EMC is nibbling away at the storage-related end of the service spectrum, which of course fits eminently with its core competency. Amazon.com (NASDAQ:AMZN) is moving in the same space with its S3 clustered storage service, but it extends from there into wholesale business platforms like the Elastic Compute Cloud, SimpleDB, and Mechanical Turk. It looks like Amazon wants to be the entire platform on which others build their Web-based businesses.

Lost in the clouds
And the roll call doesn't stop there. There's the Google (NASDAQ:GOOG) Apps office software suite, along with rumors of a Google online storage service, too. Yahoo! (NASDAQ:YHOO) has its own Web services; they don't go as far as Amazon or Google into the infrastructure of an online business, but they do give developers plenty of tools and examples that can help in gathering and disseminating information in various ways.

Cisco (NASDAQ:CSCO) is inserting its routers into the information-crunching chain, and Microsoft (NASDAQ:MSFT) Live is an ambivalent giant dipping its toe into the waters that might kill its old mainline businesses of operating systems and office-productivity software. Likewise for Apple's (NASDAQ:AAPL) .Mac platform, although it has a more consumer-oriented focus. And the list goes on, and on, and on ...

Silver cloud, dark lining
I think it's high time that we take the cloud seriously, and figure out who wins and loses in this paradigm shift.

This isn't just some piddly Web 2.0 trend. It's a long-term, wholesale move from local hardware to online computing clouds that can handle nearly any real computing task imaginable. All of the companies we've looked at are bellwethers and leaders in their respective sectors, and all bring a slightly different vision of what cloud computing can do for you and them alike. It's here. It's real. And it's only going to grow.

Microsoft will eventually feel the squeeze from the cloud crowd, and be forced to embrace the architecture or fade into obscurity. That point is still many years away, of course, but it's worth keeping in mind the next time you see Mr. Softy do something that doesn't make good business sense for the incumbent desktop software leader.

EMC should parlay its brand name into a powerhouse online storage portfolio, then settle comfortably into that niche of a niche. Cisco must battle it out in the data center, since some of its competitors are coming up with their own "smart" routers in hopes of stealing some of that action. But again, a current leader with much industry respect should do very well.

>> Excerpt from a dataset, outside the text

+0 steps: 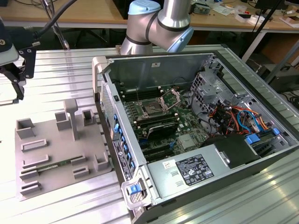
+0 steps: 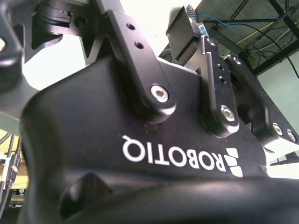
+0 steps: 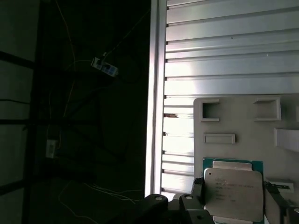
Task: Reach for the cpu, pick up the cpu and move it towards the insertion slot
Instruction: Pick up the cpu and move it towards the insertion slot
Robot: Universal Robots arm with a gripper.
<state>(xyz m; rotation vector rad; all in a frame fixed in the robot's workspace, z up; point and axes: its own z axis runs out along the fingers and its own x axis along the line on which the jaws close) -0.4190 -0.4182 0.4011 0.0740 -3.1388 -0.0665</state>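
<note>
In the first wrist view the cpu [image 3: 233, 190], a silvery square chip with a thin green rim, sits between my gripper [image 3: 233, 203]. A dark finger [image 3: 196, 195] stands close at each side, so the gripper is shut on the chip. It hangs over the near end of the grey plastic tray [image 3: 243, 135]. In the exterior view my gripper [image 1: 16, 77] is at the far left, above the table and beside the tray [image 1: 60, 154]. The insertion slot [image 1: 152, 109] is a dark square socket with its metal bracket raised, inside the open computer case. The second wrist view shows the gripper's black body [image 2: 154, 140].
The open computer case [image 1: 196, 140] fills the exterior view's right, with its front wall [image 1: 117, 140] between tray and socket. A memory stick [image 1: 51, 165] lies in the tray. The table edge [image 3: 156, 93] drops to a dark floor with cables. The arm [image 1: 163, 21] rises behind the case.
</note>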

It's harder to tell where the average consumer will turn. You can already buy an off-the-shelf laptop with a Google-centric operating environment, conspicuously dubbed "gOS," on the Everex CloudBook. If that name doesn't say it all, I don't know what will. The iPhone could also evolve in that direction, and the revamped Apple TV could move that way, too. It'll be a cagematch to the pain between the two high-tech honchos, and more competition could pop up at any time.

Fluffy final Foolishness
Feel free to ignore these small-time deals, like EMC's recent purchases, for the time being. Their contributions will be immaterial for a while. But you need to read up on what cloud computing is, what it can do, and which companies can ride that wave to great riches in the near future. If you stand pat for too long, the ship to Cloud 9 will sail without you.